But during that transition period, the economic data isn’t clear.
It’s not consistent.
And so that creates confusion and no predictability.
And one thing we know is that markets like predictability. Is it going up or down? Does it matter as long as we know what’s coming down the pipeline? I was saying that by May and June, we would start to see the economic data converge and send out a uniform signal of economic expansion. And that’s exactly what’s happened. And the markets have come a long way, right?
I was a lonely voice talking about rate hikes in the early part of the year. Markets were still expecting rate cuts as recently as a month ago. Well, now the argument that the markets are having isn’t about will he or won’t he do a rate cut or rate hike?
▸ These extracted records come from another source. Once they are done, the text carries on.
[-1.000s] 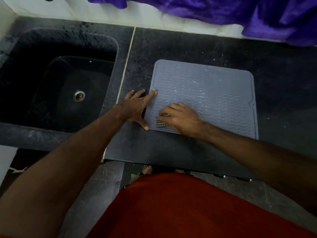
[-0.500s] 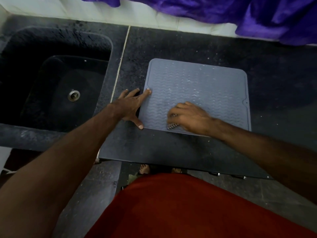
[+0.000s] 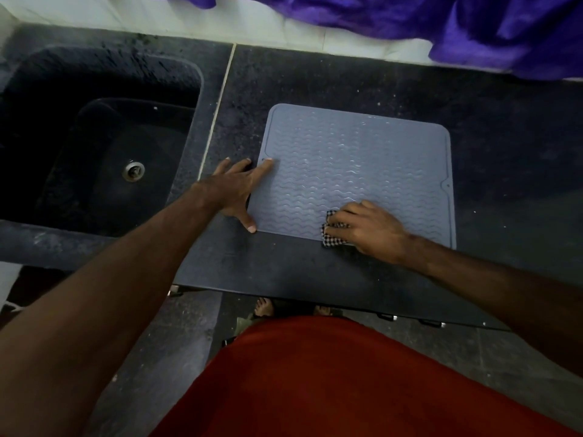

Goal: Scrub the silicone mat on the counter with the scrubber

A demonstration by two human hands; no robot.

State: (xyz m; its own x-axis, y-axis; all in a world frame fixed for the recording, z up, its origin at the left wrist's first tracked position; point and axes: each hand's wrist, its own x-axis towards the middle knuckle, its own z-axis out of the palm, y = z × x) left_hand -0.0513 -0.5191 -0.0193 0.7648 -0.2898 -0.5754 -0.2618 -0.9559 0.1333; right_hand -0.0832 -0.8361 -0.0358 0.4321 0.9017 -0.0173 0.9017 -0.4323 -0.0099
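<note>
A grey silicone mat (image 3: pixel 353 165) with wavy ridges lies flat on the dark counter (image 3: pixel 504 137). My left hand (image 3: pixel 236 190) rests spread at the mat's left edge, with the index fingertip and the thumb on the mat and the other fingers on the counter. My right hand (image 3: pixel 369 228) grips a black-and-white checkered scrubber (image 3: pixel 331 238) and presses it on the mat near its front edge, right of the middle. Most of the scrubber is hidden under my fingers.
A dark sink (image 3: pixel 104 146) with a metal drain (image 3: pixel 133 170) lies to the left of the counter. Purple cloth (image 3: pixel 473 26) hangs along the back wall. The counter's front edge runs just below the mat, with floor and feet beneath.
My right hand has slid the scrubber to the right along the mat's front edge. My left hand has stayed at the mat's left edge.
</note>
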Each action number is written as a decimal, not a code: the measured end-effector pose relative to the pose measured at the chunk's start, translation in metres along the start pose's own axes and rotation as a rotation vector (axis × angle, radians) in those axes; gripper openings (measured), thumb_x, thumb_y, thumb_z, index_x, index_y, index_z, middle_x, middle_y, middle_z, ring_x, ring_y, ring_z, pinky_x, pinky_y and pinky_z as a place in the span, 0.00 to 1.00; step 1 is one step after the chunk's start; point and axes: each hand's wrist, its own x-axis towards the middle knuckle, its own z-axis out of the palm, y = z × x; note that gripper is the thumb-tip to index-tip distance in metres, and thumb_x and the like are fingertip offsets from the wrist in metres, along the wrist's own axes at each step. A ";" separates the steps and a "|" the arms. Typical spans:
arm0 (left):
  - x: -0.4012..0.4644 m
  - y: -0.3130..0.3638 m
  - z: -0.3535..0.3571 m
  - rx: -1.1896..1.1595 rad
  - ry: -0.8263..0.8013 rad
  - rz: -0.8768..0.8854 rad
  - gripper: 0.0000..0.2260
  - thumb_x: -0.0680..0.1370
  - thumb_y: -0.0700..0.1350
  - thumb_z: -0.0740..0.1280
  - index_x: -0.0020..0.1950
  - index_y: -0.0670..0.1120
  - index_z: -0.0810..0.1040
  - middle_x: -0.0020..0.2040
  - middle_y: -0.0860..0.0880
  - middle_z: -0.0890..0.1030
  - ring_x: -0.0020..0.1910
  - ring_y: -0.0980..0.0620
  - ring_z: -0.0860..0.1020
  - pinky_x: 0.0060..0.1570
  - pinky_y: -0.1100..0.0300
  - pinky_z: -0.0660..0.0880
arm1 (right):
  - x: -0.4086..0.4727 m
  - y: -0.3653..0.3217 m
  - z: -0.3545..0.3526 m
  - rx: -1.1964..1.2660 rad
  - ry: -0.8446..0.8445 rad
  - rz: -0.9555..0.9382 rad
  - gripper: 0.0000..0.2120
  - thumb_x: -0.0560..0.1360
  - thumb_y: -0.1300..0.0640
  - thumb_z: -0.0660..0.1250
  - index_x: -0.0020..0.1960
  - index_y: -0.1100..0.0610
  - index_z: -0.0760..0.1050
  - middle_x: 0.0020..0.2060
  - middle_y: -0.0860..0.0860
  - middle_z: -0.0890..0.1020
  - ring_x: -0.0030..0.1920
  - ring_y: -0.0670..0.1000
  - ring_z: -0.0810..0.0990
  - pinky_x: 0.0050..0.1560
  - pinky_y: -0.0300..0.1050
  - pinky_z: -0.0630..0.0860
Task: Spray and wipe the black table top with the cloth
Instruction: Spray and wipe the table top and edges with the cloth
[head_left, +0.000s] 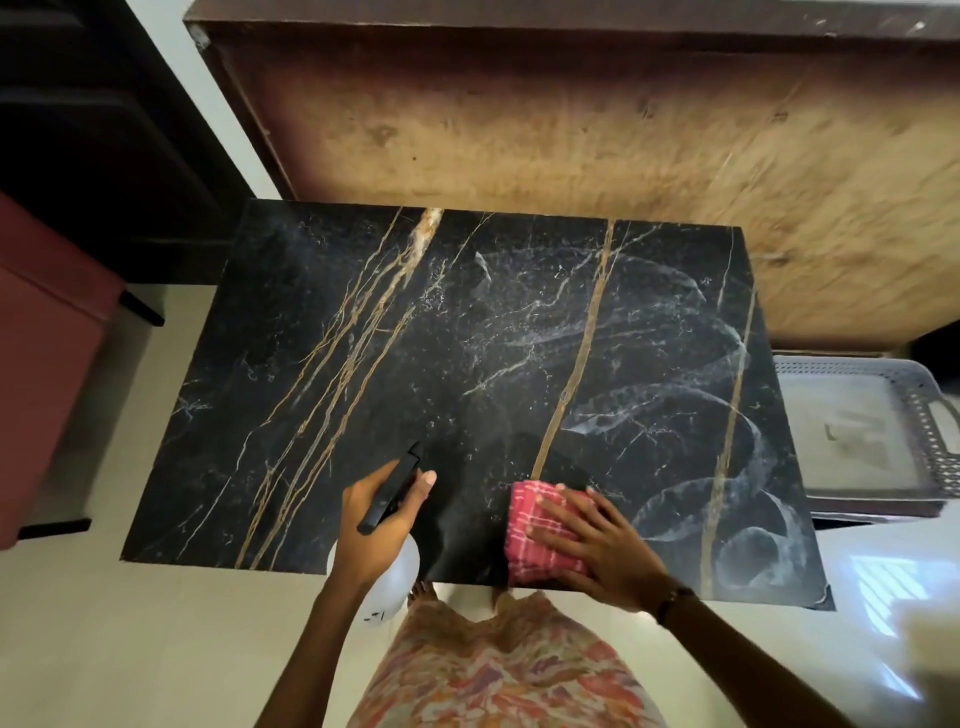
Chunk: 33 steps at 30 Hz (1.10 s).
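Table top: the black table top has gold and white veins; curved whitish wipe streaks cover its right half, up to the right edge.
Cloth: the pink checked cloth lies folded on the table top at the near edge, right of centre.
Right hand: the right hand lies flat on the cloth, fingers spread, pressing it down rather than gripping.
Left hand: the left hand is clenched round the spray bottle, index finger extended beside its black head.
Spray bottle: held over the near edge, white body below the hand, black nozzle pointing across the table top.
Beside the table: a grey tray sits just off the right edge.
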 end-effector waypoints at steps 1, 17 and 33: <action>0.002 0.001 0.002 -0.003 -0.007 0.001 0.08 0.73 0.40 0.71 0.38 0.52 0.79 0.33 0.61 0.83 0.37 0.62 0.81 0.38 0.75 0.74 | -0.003 0.018 -0.003 -0.017 -0.002 0.033 0.27 0.78 0.36 0.52 0.75 0.41 0.56 0.75 0.51 0.60 0.75 0.58 0.56 0.72 0.61 0.53; 0.043 0.015 0.024 0.029 -0.022 -0.027 0.03 0.74 0.42 0.71 0.40 0.48 0.81 0.36 0.46 0.83 0.41 0.50 0.82 0.39 0.69 0.77 | 0.097 0.021 -0.021 0.051 0.038 -0.076 0.25 0.79 0.36 0.50 0.75 0.40 0.56 0.76 0.50 0.57 0.77 0.56 0.51 0.74 0.60 0.48; 0.082 0.028 0.029 0.057 0.002 -0.022 0.10 0.73 0.50 0.71 0.42 0.43 0.81 0.37 0.36 0.81 0.40 0.35 0.79 0.44 0.42 0.78 | 0.204 0.043 -0.046 0.128 0.074 0.104 0.26 0.78 0.38 0.51 0.73 0.45 0.61 0.74 0.53 0.63 0.74 0.60 0.58 0.70 0.66 0.58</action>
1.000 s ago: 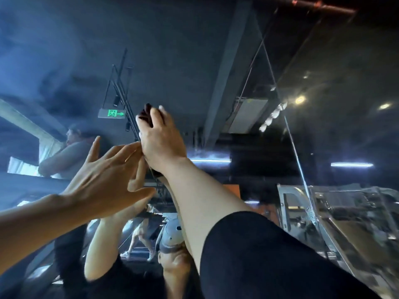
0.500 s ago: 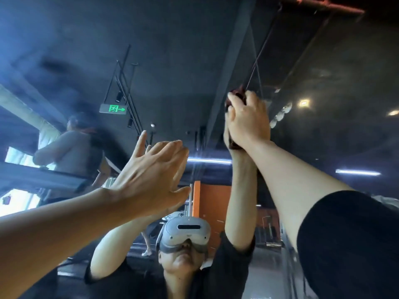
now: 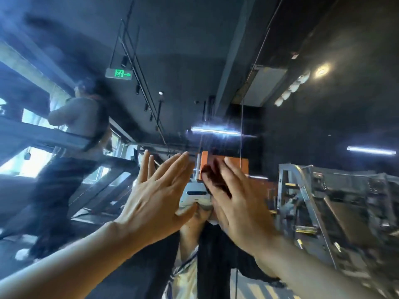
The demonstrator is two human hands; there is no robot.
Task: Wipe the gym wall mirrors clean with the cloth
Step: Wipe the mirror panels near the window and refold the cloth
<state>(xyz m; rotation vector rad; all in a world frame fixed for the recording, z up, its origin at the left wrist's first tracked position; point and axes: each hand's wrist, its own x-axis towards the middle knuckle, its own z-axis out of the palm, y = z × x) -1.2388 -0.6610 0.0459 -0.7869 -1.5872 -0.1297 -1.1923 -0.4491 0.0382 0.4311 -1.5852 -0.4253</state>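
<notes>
The wall mirror (image 3: 190, 50) fills the view and reflects a dark ceiling and the gym. My right hand (image 3: 237, 206) lies flat at centre, its straight fingers pressing a dark red cloth (image 3: 212, 179) against the glass. Only part of the cloth shows past the fingers. My left hand (image 3: 155, 197) is raised just left of it, fingers straight and spread, palm toward the mirror and holding nothing. Whether it touches the glass I cannot tell.
A vertical seam (image 3: 241, 126) between mirror panels runs just right of the cloth. Reflected are my own headset (image 3: 195, 193), another person (image 3: 82, 119) at left, a green exit sign (image 3: 118, 73) and metal gym equipment (image 3: 323, 201) at right.
My right hand has swept the cloth from high on the glass down to the centre, and its fingers have flattened. The left hand has stayed beside it, lower now.
</notes>
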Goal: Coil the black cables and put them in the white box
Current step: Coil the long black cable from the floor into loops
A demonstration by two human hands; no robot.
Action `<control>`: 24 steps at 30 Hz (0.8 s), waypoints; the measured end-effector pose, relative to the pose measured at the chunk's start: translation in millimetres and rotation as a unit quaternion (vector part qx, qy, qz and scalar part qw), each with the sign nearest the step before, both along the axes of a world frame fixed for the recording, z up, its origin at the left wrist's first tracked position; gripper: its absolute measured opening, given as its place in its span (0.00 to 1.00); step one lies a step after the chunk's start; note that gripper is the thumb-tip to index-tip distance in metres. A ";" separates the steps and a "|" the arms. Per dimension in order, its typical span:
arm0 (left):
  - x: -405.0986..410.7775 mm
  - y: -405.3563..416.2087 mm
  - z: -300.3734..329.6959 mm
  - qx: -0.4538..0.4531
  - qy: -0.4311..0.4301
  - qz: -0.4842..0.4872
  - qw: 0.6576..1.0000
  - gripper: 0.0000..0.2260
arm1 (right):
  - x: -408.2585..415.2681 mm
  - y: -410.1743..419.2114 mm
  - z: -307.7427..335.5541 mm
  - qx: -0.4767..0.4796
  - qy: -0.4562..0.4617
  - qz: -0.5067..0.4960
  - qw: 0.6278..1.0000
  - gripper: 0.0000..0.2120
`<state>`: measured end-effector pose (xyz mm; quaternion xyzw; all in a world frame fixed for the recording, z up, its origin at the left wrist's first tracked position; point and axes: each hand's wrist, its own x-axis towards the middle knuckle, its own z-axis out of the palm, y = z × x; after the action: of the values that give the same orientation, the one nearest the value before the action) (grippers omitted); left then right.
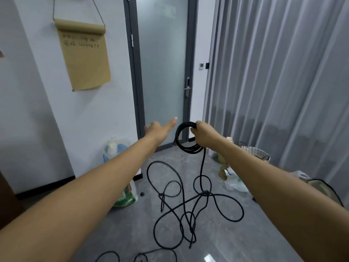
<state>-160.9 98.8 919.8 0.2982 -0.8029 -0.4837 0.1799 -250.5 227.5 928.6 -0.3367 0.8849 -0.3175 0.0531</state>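
Note:
My right hand [203, 136] grips a small coil of black cable [184, 138] held up at chest height in front of the door. From the coil a strand hangs down to a loose tangle of black cable [188, 207] spread on the grey floor. My left hand [160, 129] is stretched out just left of the coil, fingers straight, holding nothing and not touching the cable. More black cable [143, 255] loops along the bottom edge. No white box is visible.
A frosted glass door [162, 72] stands ahead, grey curtains [283, 82] to the right. Plastic bags and a jug [117, 148] sit by the left wall. A wicker basket [256, 153] and bags [234, 181] lie at the right.

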 end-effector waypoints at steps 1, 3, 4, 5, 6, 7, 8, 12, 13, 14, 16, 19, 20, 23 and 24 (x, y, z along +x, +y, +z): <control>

Now it’s firmly, we’re going to see a rate hike. Now the question is, are we going to see two rate hikes? And so all this focus on the economic data is going to be a situation where good news is bad news.
The better the economy looks, the hotter inflation comes in, the more likely the Fed’s not only going to raise rates, they’re going to do it sooner and they might do more than one.
And so the market is on kind of eggshells.
They’ve had to make a major sea change away from rate cuts to rate hikes. And now they’re concerned that good news is bad news. Let’s look at the economic data because I think that in fact, while we’ve got a consistent signal today that says growth, growth, growth, I think it changes again in a month.
I think things get muddy again and that means the markets are going to start to get a little bit volatile.
Let’s take a look at what’s going on today versus what I think might be coming down the pipeline tomorrow. Payrolls, we have had four out of five months payrolls coming out super strong, 150K plus minus.
That means the economy’s expanding. And that’s strongly in contrast to last year, the prior year when we found out that there was no payroll growth. Suddenly we are off to the races, almost a million jobs added this year to date. Pretty smart. We got other signs of economic growth. We’ve got ISM numbers showing an expanding manufacturing base.
Everywhere we look, the stock markets are up, retail spending staying strong. And this is despite the Iranian headwind. Everything looks great or does it. See, I think the Iranian blowback is just now starting to affect things. Yeah, gas prices are up.
And when we look at inflation, for example, this week, they’ll look at the core inflation, ignore gas prices, ignore higher food prices, and they’ll look at the core. Well, guess what? I think that we’re going to see inflation tick up again and that’s not what consensus wants to see.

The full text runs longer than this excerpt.